Data →

========================================================================

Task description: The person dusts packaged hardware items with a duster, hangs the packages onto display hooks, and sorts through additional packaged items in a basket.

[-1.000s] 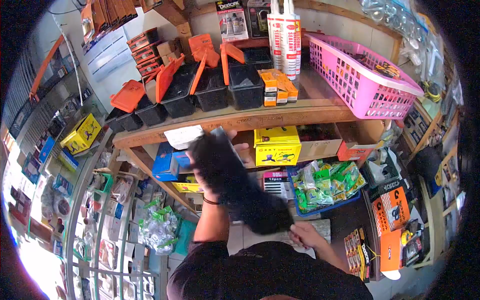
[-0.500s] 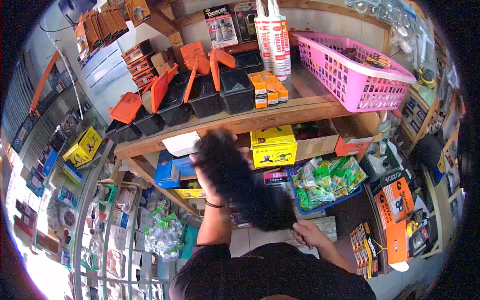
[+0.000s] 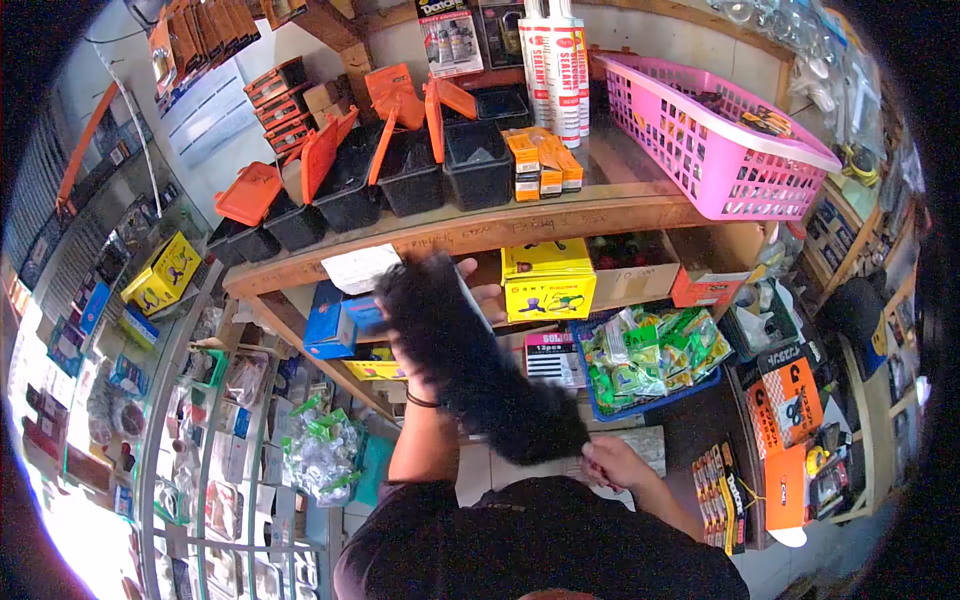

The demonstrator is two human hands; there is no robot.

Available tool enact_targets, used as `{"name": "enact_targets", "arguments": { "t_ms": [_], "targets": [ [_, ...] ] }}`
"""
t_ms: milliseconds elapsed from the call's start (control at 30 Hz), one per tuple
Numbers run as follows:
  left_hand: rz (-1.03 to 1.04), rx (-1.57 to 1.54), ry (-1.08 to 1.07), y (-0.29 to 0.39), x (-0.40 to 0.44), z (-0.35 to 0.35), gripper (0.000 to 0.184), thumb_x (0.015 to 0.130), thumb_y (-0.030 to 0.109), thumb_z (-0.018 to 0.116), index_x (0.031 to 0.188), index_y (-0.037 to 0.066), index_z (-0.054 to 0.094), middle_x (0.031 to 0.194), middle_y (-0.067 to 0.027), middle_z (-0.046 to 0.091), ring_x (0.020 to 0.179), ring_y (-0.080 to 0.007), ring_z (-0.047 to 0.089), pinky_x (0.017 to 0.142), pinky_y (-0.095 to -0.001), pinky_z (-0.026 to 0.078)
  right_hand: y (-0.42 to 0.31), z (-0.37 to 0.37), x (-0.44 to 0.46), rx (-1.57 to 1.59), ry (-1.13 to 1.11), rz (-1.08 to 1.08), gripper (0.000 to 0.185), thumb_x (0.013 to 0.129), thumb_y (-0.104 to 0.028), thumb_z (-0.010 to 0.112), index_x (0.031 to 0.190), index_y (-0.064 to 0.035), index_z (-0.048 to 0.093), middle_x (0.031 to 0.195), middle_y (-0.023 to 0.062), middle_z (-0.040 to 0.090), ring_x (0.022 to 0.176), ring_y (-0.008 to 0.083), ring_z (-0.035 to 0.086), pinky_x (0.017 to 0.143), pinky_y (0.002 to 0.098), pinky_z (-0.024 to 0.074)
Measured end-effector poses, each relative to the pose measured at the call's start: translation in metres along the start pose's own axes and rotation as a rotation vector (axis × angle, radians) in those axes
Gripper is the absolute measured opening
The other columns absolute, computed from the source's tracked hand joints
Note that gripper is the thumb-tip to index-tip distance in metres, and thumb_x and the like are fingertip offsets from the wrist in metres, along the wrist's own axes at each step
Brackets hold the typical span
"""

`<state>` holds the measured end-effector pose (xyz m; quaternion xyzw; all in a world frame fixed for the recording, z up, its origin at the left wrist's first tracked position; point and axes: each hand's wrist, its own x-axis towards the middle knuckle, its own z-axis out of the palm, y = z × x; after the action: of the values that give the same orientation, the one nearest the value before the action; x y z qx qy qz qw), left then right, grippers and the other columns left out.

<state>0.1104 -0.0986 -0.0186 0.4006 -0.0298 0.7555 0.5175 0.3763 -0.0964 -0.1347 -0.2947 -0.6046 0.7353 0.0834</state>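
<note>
- Now, more of a pink-and-white printed pack [image 3: 553,358] is left uncovered than half a second ago, and a pale edge of a flat object [image 3: 474,305] is exposed.
- The long, black, fluffy duster [image 3: 485,365] is laid slantwise across that object, less blurred than before; its lower end is pinched by the right hand [image 3: 615,463].
- Beyond the object the fingers of the left hand [image 3: 413,378] are seen spread; its grip cannot be told, the palm being partly hidden by the duster.
- Behind, a yellow cardboard box [image 3: 548,282] and a blue plastic tray [image 3: 650,404] of green packets are seen.
- Above, black plastic bins [image 3: 407,187] and a pink perforated basket [image 3: 715,175] are held on a wooden shelf [image 3: 450,229].
</note>
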Motion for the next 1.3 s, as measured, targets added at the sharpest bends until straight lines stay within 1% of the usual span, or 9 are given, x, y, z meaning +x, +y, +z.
{"name": "enact_targets", "arguments": {
  "t_ms": [133, 300, 367, 500, 667, 800, 900, 1233, 1300],
  "targets": [
    [0.106, 0.148, 0.470, 0.003, 0.002, -0.008, 0.062, 0.084, 0.054, 0.030, 0.126, 0.009, 0.032, 0.126, -0.0102, 0.039, 0.114, -0.0313, 0.039, 0.095, -0.0461, 0.031, 0.001, -0.004, 0.004, -0.006, -0.041, 0.002, 0.036, 0.090, -0.031, 0.037, 0.064, -0.0074, 0.044, 0.049, -0.0011, 0.041, 0.034, 0.0053, 0.036, 0.026, 0.0209, 0.0268],
    [-0.001, 0.114, -0.280, 0.009, 0.005, 0.004, 0.063, 0.085, 0.051, 0.032, 0.129, 0.006, 0.026, 0.127, -0.0142, 0.037, 0.110, -0.0342, 0.042, 0.091, -0.0480, 0.035, 0.008, -0.009, 0.007, -0.009, -0.014, -0.016, 0.037, 0.090, -0.033, 0.036, 0.064, -0.0076, 0.045, 0.048, -0.0013, 0.041, 0.032, 0.0056, 0.036, 0.025, 0.0205, 0.0271],
    [0.233, 0.191, 0.515, 0.003, 0.006, 0.017, 0.064, 0.084, 0.049, 0.035, 0.128, 0.004, 0.026, 0.126, -0.0172, 0.037, 0.106, -0.0385, 0.043, 0.084, -0.0463, 0.042, 0.004, -0.010, 0.005, 0.048, 0.090, -0.031, 0.038, 0.090, -0.034, 0.035, 0.064, -0.0077, 0.045, 0.047, -0.0014, 0.040, 0.032, 0.0056, 0.035, 0.025, 0.0204, 0.0270],
    [-0.095, -0.045, -0.191, 0.014, 0.004, -0.004, 0.062, 0.086, 0.051, 0.029, 0.128, 0.006, 0.028, 0.125, -0.0148, 0.038, 0.113, -0.0327, 0.039, 0.095, -0.0444, 0.032, -0.003, -0.008, 0.000, -0.075, -0.081, 0.028, 0.037, 0.090, -0.034, 0.037, 0.064, -0.0086, 0.044, 0.048, -0.0013, 0.041, 0.032, 0.0055, 0.035, 0.025, 0.0203, 0.0271],
    [0.192, -0.141, 0.473, 0.008, 0.000, -0.002, 0.058, 0.084, 0.046, 0.038, 0.127, 0.009, 0.030, 0.131, -0.0151, 0.032, 0.108, -0.0408, 0.041, 0.084, -0.0538, 0.039, 0.011, -0.014, 0.007, -0.011, 0.011, -0.045, 0.039, 0.089, -0.033, 0.037, 0.061, -0.0072, 0.042, 0.047, 0.0008, 0.042, 0.031, 0.0066, 0.034, 0.027, 0.0202, 0.0247],
    [-0.081, 0.008, -0.135, 0.011, -0.001, -0.010, 0.057, 0.086, 0.050, 0.030, 0.124, 0.008, 0.038, 0.123, -0.0130, 0.042, 0.111, -0.0335, 0.042, 0.091, -0.0461, 0.036, -0.003, -0.005, -0.001, -0.058, -0.073, -0.046, 0.039, 0.090, -0.033, 0.037, 0.061, -0.0071, 0.042, 0.047, 0.0004, 0.040, 0.031, 0.0067, 0.033, 0.028, 0.0204, 0.0248],
    [0.158, -0.068, 0.462, 0.005, 0.000, 0.003, 0.058, 0.083, 0.048, 0.036, 0.127, 0.010, 0.032, 0.130, -0.0148, 0.033, 0.109, -0.0409, 0.041, 0.085, -0.0531, 0.038, 0.000, -0.015, 0.002, 0.083, 0.117, -0.025, 0.037, 0.090, -0.031, 0.038, 0.061, -0.0074, 0.043, 0.047, 0.0003, 0.041, 0.031, 0.0056, 0.033, 0.027, 0.0199, 0.0247],
    [0.191, 0.023, 0.442, -0.001, 0.000, 0.000, 0.055, 0.084, 0.045, 0.039, 0.126, 0.009, 0.034, 0.128, -0.0151, 0.035, 0.108, -0.0395, 0.042, 0.087, -0.0529, 0.037, 0.005, -0.019, -0.005, 0.012, 0.132, -0.021, 0.038, 0.089, -0.033, 0.039, 0.061, -0.0086, 0.044, 0.048, -0.0020, 0.041, 0.036, 0.0056, 0.036, 0.032, 0.0204, 0.0278],
    [0.050, 0.123, 0.054, -0.002, 0.002, 0.006, 0.051, 0.087, 0.044, 0.032, 0.123, 0.008, 0.038, 0.120, -0.0120, 0.046, 0.107, -0.0300, 0.046, 0.091, -0.0442, 0.037, -0.001, -0.019, -0.010, -0.087, -0.146, 0.105, 0.037, 0.089, -0.034, 0.040, 0.062, -0.0090, 0.044, 0.048, -0.0021, 0.041, 0.035, 0.0057, 0.035, 0.031, 0.0205, 0.0273]
  ]
}}
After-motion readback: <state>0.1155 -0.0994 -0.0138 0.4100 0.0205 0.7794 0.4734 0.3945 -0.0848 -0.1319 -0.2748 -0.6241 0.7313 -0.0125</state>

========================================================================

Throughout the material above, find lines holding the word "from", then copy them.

Expected answer →
t_ms: milliseconds elapsed from the call's start (control at 30 Hz), one per tuple
The other columns absolute, computed from the source's tracked hand joints
Note that gripper is the thumb-tip to index-tip distance in metres, and thumb_x and the like are fingertip offsets from the wrist in metres, along the wrist's own axes at each step

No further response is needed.